But that wasn’t the case.
The call for the movie to screen in Chatham started earlier this year when Sam Meredith, the executive director of the Chatham-Kent Black Historical Society started encouraging people to email Cineplex in hopes of getting included on the release roster. Those calls went unheard until recently when Sam tweeted: Extremely irritating @CineplexMovies #ChathamKent was home to many Black settlements, many of those people came here via the #UndergroundRailroad and we don’t get the movie here - where we have three #BlackHistory museums. Sad!
Extremely irritating @CineplexMovies #ChathamKent was home to many Black settlements, many of those people came here via the #UndergroundRailroad and we don’t get the movie here - where we have three #BlackHistory museums. Sad! https://t.co/Apz4cFqekY
— Sammi Meredith (@SMAMeredith) October 31, 2019
The same sentiment was shared on social media by other museums and activists. When ByBlacks contacted Cineplex via email, they promised to share our concerns with the film’s distributors. But two days later, a turnaround. Cineplex replied saying they would indeed be adding Chatham-Kent to the screening list.
President of the Chatham-Kent Black Historical Society Dorothy Wright Wallace was pleased to hear the news and said, "Our community needs to come together more often to make changes. They have tried to divide us for so long that we haven't been able to come together, but it is time for us to unite and make changes for the future generation."
Dorothy says that although executive director Sam Meredith is white, she is a resident of Chatham, and the history is as much hers as it is for the Black community. "White people have been our allies forever; the first abolitionists in Canada were Caucasian and allies to the Black community. The division between races is a reflection of the incorrect history being taught," she said.
Chatham-Kent was one of the stops on the Underground Railroad, and just a few hours away in St. Catharine’s, is where Harriet Tubman herself lived from 1851 to 1857.
The town offered employment opportunities to escaped enslaved people. Many of the former fugitives settled there, including her own parents, brothers, sisters and their families.
Harriet’s role in the Underground Railroad movement was one of the many inspiring accomplishments of her life. She was an activist in the abolitionist movement, worked as a nurse in the Civil War, and served as a spy for the Union Forces in South Carolina.

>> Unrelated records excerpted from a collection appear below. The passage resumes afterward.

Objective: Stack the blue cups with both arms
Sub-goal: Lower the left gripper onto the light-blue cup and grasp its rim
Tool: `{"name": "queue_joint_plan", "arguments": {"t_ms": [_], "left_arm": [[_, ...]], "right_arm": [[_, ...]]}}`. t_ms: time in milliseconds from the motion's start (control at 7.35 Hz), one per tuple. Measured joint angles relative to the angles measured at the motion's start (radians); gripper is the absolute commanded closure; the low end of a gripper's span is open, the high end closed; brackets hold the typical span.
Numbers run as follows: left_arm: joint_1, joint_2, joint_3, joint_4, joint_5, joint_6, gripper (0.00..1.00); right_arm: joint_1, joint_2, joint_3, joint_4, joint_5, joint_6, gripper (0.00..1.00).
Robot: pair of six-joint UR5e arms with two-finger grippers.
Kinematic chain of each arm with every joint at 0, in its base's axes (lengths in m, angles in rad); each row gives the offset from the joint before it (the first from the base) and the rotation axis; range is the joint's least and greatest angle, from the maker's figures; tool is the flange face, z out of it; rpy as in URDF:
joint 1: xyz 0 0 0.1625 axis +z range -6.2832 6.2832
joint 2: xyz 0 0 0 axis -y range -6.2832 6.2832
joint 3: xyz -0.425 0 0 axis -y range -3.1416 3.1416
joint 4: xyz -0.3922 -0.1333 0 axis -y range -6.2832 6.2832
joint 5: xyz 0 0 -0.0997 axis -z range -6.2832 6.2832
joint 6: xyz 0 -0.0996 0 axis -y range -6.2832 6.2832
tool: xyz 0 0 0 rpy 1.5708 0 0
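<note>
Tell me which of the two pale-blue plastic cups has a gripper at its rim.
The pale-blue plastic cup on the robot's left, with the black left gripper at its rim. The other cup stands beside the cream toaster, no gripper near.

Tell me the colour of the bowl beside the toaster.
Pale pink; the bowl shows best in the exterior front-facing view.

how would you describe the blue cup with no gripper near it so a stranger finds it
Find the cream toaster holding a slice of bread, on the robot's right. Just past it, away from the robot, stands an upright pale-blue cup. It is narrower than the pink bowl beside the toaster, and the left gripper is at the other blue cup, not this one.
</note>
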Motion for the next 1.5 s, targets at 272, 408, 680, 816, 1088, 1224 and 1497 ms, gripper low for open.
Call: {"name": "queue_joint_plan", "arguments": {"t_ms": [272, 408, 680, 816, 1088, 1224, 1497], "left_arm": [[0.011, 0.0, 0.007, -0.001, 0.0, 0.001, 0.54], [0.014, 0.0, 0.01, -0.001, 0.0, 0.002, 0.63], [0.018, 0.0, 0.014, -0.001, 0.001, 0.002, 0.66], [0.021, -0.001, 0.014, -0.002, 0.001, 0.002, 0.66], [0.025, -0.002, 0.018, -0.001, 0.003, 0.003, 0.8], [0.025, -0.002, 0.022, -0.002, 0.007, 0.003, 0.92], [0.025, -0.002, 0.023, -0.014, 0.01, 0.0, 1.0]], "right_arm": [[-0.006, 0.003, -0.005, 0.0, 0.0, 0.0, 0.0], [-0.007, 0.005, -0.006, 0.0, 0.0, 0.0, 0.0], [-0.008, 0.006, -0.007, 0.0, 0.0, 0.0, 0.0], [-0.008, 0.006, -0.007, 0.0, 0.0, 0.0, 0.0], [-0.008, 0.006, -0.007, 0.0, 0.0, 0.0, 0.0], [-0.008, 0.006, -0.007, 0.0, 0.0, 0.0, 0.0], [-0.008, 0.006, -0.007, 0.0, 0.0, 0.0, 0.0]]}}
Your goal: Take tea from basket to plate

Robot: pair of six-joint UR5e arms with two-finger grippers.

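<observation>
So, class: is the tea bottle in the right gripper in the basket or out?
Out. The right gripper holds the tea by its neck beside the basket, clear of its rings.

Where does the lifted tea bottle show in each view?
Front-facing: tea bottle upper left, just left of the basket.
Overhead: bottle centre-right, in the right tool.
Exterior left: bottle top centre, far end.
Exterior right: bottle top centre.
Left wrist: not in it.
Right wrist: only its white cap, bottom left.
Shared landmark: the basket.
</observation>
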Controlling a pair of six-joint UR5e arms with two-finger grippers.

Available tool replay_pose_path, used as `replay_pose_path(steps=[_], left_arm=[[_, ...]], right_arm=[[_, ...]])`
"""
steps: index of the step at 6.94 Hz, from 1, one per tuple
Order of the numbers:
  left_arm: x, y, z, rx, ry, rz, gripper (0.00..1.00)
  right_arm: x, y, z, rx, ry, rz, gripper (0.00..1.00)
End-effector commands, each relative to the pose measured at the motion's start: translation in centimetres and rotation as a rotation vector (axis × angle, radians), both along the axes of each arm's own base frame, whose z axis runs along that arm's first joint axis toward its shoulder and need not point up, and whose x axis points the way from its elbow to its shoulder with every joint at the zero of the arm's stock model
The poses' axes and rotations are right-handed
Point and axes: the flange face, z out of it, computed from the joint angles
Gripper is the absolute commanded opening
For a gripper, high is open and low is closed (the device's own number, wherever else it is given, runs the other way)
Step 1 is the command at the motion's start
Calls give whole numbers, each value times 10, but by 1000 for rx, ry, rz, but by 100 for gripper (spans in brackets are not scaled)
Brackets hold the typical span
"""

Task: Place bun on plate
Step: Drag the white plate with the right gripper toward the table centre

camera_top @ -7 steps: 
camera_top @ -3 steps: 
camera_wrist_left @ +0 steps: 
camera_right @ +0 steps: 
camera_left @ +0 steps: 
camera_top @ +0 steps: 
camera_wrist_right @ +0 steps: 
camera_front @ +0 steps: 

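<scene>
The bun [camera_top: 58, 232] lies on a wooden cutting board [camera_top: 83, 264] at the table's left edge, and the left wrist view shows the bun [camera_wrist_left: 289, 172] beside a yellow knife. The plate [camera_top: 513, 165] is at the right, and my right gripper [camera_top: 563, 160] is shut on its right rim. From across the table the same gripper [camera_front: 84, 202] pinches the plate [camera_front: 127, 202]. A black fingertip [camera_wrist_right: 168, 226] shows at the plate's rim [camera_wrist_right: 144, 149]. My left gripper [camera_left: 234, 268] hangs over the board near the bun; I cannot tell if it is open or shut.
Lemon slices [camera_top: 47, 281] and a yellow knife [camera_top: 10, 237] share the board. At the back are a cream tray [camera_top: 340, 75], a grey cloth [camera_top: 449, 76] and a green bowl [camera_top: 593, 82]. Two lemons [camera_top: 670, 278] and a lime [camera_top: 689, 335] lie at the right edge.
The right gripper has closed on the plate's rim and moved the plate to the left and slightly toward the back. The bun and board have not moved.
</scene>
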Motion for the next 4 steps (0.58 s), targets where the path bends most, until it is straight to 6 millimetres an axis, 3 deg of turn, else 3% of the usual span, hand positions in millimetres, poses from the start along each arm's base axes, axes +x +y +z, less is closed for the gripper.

In total, Tubman is thought to have helped more than 300 people, her own family included, to freedom in Canada. Remarkably, she always eluded pursuit and never lost a passenger. (Canadian Encyclopedia)
"I wouldn't trust Uncle Sam with my people no longer, but I brought'em clear off to Canada," she later said." - Harriet Tubman.
"Harriet Tubman stepped up and did something that no one else was doing. She didn't get enough credit in Canadian history for her contributions to the Underground Railroad. We have been left out of Canadian history books,” says Dorothy.
In her role at the museum, Dorothy often channels Harriet Tubman during historical re-enactments for visitors. The museum is dedicated to the preservation and promotion of the history of Chatham-Kent's Black Community and their influence across North America. In particular, the legacy left by early Black pioneers and refugees who helped to build the city, which was once called the "coloured man's Paris".
While Chatham residents will be heading out to support the film, now that they have a chance to revel in seeing their history on the big screen, not everyone is happy with the Hollywood version of Harriet. There are concerns that too many creative liberties were taken with Harriet’s story and that the narrative leans heavily into the white saviour trope.
The Harriet biopic brought in $12 million in its first weekend in U.S. theatres earlier this month, landing in fourth place at the box office.
Harriet opens in Chatham on Friday November 8.